Thursday, May 26, 2011

Obama mau maus Parliament

As Newt Gingrich so insightfully pointed out last year, Barack Obama is a bitter, bitter ant-colonialist.

Citing a recent Forbes article by Dinesh D’Souza, former House speaker Newt Gingrich tells National Review Online that President Obama may follow a “Kenyan, anti-colonial” worldview.

Gingrich says that D’Souza has made a “stunning insight” into Obama’s behavior — the “most profound insight I have read in the last six years about Barack Obama.”

“What if [Obama] is so outside our comprehension, that only if you understand Kenyan, anti-colonial behavior, can you begin to piece together [his actions]?” Gingrich asks. “That is the most accurate, predictive model for his behavior.”

“This is a person who is fundamentally out of touch with how the world works, who happened to have played a wonderful con, as a result of which he is now president,” Gingrich tells us.

And, boy did this play out yesterday when the first president with a decidedly Kenyan worldview spoke before his former colonial overlords.

Just days after becoming embroiled in a dispute with Israel’s prime minister as he tried to referee one of the globe’s most intractable ethnic-nationalist disputes, Mr. Obama referred to his own multicultural heritage as he praised the fact that Britain, like the United States, does not define citizenship by ancestry. Mr. Obama said:

[T]here is one final quality that I believe makes the United States and United Kingdom indispensable to this moment in history, and that is how we define ourselves as nations.

Unlike most countries in the world, we do not define citizenship based on race or ethnicity. Being American or British is not about belonging to a certain group; it’s about believing in a certain set of ideals — the rights of individuals, the rule of law. That is why we hold incredible diversity within our borders. That’s why there are people around the world right now who believe that if they come to America, if they come to New York, if they come to London, if they work hard, they can pledge allegiance to our flag and call themselves Americans; if they come to England, they can make a new life for themselves and can sing “God Save the Queen” just like any other citizen.

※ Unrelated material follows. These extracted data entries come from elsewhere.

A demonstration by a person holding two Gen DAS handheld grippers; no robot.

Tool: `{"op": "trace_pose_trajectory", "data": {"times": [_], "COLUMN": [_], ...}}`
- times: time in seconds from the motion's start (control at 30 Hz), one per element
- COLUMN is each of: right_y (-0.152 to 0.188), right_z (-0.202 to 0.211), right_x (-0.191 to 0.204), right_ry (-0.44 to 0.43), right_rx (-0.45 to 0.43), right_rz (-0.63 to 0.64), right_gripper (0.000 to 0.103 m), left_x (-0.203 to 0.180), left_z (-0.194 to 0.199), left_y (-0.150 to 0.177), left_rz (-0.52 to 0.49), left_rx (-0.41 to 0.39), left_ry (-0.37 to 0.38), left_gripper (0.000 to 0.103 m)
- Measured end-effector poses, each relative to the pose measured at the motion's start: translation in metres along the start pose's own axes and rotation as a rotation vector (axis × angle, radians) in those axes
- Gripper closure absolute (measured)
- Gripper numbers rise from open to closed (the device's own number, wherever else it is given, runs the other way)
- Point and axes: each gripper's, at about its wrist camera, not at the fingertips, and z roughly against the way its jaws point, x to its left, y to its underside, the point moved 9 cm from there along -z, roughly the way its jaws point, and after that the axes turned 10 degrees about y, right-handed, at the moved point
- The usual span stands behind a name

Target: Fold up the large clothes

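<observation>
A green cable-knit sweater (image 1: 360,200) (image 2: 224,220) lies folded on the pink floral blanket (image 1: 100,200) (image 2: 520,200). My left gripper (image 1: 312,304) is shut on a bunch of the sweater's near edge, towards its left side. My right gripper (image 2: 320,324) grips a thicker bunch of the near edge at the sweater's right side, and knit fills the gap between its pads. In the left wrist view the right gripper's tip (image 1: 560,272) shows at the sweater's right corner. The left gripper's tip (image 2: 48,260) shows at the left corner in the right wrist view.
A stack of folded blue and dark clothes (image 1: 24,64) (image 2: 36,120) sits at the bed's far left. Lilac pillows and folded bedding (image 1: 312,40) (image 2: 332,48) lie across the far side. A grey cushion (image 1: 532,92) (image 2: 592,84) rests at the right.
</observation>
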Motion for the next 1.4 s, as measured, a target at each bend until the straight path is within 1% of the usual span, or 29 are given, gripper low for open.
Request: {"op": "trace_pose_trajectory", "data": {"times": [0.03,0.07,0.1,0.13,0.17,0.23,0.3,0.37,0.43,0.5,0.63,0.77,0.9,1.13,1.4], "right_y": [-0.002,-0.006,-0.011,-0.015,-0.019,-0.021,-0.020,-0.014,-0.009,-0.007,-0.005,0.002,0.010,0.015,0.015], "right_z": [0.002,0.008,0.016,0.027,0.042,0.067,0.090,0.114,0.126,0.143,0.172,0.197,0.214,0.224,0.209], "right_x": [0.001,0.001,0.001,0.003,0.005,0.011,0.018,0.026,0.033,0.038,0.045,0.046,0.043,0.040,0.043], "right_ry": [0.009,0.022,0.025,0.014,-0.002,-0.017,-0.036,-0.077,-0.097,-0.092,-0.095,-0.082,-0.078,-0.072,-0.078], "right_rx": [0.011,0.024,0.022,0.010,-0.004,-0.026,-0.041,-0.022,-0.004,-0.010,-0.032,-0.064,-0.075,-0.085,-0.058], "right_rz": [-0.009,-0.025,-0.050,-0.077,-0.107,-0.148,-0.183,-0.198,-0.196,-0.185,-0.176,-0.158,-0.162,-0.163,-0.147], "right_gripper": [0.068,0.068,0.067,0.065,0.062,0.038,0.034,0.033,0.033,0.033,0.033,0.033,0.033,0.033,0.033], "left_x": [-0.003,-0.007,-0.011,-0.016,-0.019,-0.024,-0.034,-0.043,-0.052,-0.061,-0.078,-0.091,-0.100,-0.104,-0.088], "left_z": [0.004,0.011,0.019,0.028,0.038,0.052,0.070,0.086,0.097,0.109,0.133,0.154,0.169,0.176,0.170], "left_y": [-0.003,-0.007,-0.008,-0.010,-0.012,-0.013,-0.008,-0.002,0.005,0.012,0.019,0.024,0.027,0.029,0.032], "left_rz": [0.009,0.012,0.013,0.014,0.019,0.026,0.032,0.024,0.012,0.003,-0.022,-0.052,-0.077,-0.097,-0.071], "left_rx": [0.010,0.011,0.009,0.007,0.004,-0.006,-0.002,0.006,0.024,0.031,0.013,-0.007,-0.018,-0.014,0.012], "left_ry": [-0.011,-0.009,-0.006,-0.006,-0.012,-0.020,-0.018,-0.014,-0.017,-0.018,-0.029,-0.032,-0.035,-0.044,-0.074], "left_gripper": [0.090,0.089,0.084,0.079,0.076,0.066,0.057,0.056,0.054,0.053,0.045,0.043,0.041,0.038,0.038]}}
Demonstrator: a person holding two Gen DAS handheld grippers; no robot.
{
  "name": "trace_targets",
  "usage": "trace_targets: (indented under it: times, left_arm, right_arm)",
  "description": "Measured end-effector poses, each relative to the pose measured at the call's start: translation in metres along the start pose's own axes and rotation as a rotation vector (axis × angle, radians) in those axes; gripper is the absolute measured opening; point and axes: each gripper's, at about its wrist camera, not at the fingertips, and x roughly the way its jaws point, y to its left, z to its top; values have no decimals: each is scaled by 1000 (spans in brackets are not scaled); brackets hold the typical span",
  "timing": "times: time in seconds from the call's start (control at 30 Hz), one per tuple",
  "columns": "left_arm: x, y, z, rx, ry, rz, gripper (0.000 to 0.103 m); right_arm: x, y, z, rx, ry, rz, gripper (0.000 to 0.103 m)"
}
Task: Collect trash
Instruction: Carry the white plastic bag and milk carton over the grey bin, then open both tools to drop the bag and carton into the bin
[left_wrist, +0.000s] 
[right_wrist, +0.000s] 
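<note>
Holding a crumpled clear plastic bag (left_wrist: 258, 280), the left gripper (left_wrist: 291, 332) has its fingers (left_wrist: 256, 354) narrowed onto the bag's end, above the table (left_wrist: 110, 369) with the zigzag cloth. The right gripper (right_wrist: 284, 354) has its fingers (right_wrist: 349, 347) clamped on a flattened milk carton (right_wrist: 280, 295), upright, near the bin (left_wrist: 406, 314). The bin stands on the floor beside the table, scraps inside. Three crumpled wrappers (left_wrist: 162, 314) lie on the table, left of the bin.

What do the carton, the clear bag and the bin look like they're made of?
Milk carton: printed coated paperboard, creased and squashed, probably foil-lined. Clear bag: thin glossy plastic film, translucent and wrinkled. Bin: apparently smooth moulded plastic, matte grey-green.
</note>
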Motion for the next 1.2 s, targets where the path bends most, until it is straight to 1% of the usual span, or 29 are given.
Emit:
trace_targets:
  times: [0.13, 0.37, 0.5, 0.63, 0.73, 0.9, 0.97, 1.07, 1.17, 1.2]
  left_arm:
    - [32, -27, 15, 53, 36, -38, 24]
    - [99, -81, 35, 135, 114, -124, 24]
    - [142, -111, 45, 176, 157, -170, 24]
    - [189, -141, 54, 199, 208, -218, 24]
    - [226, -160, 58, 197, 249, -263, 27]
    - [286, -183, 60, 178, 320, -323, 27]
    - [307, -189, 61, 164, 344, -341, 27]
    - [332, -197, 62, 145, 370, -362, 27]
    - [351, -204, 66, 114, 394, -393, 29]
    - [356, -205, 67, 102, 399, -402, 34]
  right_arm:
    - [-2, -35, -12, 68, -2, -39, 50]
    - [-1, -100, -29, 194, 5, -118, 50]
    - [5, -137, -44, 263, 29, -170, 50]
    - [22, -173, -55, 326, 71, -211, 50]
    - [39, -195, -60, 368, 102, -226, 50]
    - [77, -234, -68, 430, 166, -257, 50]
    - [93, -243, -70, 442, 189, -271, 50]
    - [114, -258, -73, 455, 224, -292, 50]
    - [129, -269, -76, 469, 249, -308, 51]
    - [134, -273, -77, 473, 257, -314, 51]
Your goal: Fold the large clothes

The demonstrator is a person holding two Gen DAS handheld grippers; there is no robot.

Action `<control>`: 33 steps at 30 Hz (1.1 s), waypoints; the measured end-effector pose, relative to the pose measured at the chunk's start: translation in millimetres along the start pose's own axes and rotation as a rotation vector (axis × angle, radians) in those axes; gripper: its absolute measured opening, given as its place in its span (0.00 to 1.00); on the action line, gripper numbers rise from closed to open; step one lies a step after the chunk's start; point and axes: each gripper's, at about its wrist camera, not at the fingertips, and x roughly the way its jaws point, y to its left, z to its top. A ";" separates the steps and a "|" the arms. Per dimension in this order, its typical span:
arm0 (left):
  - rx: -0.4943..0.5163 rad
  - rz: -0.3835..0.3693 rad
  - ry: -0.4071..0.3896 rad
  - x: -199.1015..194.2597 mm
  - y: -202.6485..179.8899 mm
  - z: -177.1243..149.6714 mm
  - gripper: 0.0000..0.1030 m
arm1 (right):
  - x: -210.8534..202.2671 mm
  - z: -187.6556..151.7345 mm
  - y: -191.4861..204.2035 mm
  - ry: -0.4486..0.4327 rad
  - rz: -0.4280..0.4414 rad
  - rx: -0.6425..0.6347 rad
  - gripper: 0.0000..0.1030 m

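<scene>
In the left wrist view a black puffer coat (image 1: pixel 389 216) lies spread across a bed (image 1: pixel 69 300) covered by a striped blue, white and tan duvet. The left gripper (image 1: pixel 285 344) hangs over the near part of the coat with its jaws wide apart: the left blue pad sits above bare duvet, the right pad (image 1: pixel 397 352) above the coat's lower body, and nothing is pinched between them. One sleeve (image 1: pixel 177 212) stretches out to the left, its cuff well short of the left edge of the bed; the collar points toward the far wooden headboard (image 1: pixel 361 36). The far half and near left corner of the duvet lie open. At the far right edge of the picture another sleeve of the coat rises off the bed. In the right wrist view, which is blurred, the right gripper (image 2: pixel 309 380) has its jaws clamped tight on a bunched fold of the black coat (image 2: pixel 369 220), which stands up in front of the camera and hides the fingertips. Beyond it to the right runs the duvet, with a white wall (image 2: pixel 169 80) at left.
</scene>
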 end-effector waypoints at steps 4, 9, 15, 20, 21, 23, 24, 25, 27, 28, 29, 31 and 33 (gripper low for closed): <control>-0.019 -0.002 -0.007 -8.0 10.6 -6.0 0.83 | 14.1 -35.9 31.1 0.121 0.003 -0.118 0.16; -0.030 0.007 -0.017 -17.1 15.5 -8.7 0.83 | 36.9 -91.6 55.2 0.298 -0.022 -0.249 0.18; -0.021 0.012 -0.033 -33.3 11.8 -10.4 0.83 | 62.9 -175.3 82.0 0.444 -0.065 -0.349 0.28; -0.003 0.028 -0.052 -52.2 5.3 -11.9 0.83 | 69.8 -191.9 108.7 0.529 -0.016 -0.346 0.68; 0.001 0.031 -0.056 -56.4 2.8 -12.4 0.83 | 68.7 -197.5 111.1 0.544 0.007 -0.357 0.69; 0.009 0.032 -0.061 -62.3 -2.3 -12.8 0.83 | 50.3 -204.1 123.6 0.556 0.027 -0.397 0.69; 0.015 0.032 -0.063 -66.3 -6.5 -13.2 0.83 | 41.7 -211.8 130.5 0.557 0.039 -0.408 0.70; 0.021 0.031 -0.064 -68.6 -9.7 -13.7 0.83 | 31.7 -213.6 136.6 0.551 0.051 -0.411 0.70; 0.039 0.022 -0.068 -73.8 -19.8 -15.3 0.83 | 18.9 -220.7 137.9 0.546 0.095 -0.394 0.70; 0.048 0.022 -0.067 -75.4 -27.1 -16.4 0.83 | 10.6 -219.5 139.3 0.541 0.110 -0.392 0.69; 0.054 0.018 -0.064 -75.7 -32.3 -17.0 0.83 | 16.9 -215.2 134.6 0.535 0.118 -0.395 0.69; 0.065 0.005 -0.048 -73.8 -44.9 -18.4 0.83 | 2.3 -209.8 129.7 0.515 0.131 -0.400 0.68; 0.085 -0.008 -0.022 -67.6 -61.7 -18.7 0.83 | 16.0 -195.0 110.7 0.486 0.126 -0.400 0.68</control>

Yes, our diversity can lead to tension. And throughout our history there have been heated debates about immigration and assimilation in both of our countries. But even as these debates can be difficult, we fundamentally recognize that our patchwork heritage is an enormous strength — that in a world which will only grow smaller and more interconnected, the example of our two nations says it is possible for people to be united by their ideals, instead of divided by their differences; that it’s possible for hearts to change and old hatreds to pass; that it’s possible for the sons and daughters of former colonies to sit here as members of this great Parliament, and for the grandson of a Kenyan who served as a cook in the British Army to stand before you as president of the United States.

Then, too, there might have been a hint of relief in the ovation Mr. Obama received at this point from members of the House of Commons and the House of Lords.

That’s because there was some anxiety, just after Mr. Obama was elected in 2008, that he might bear a grudge against Britain after The Times of London reported that his grandfather Hussein Onyango Obama had been “imprisoned and brutally tortured by the British during the violent struggle for Kenyan independence.”

Although Mr. Obama made no reference to allegations that his grandfather had been tortured in his autobiography, “Dreams From My Father,” the British newspaper reported that Hussein Onyango Obama was held for two years in a prison camp and very harshly treated. The Times explained that Britain’s attempts to quell the rebellion that led to Kenyan independence were extremely violent:

Mr. Onyango served with the British Army in Burma during the Second World War and, like many army veterans, he returned to Africa hoping to win greater freedoms from colonial rule. Although a member of the Luo tribe from western Kenya, he sympathized with the Kikuyu Central Association, the organization leading an independence movement that would evolve into the bloody uprising known as the Mau Mau rebellion. [...]

The British responded to the Mau Mau uprising with draconian violence: at least 12,000 rebels were killed, most of them Kikuyu, but some historians believe that the overall death toll may have been more than 50,000. In total, just 32 European settlers were killed.

In her history of the Kenyan rebellion, “Imperial Reckoning: The Untold Story of Britain’s Gulag in Kenya,” Caroline Elkins estimated that “somewhere between 130,000 and 300,000″ Kenyans might have been killed by the British or died in mass detention camps like the one Mr. Obama’s grandfather was held in for two years.



I'm sure we can expect a more nuanced perspective from Gingrich any day now, if the next "Rapture" doesn't come along first.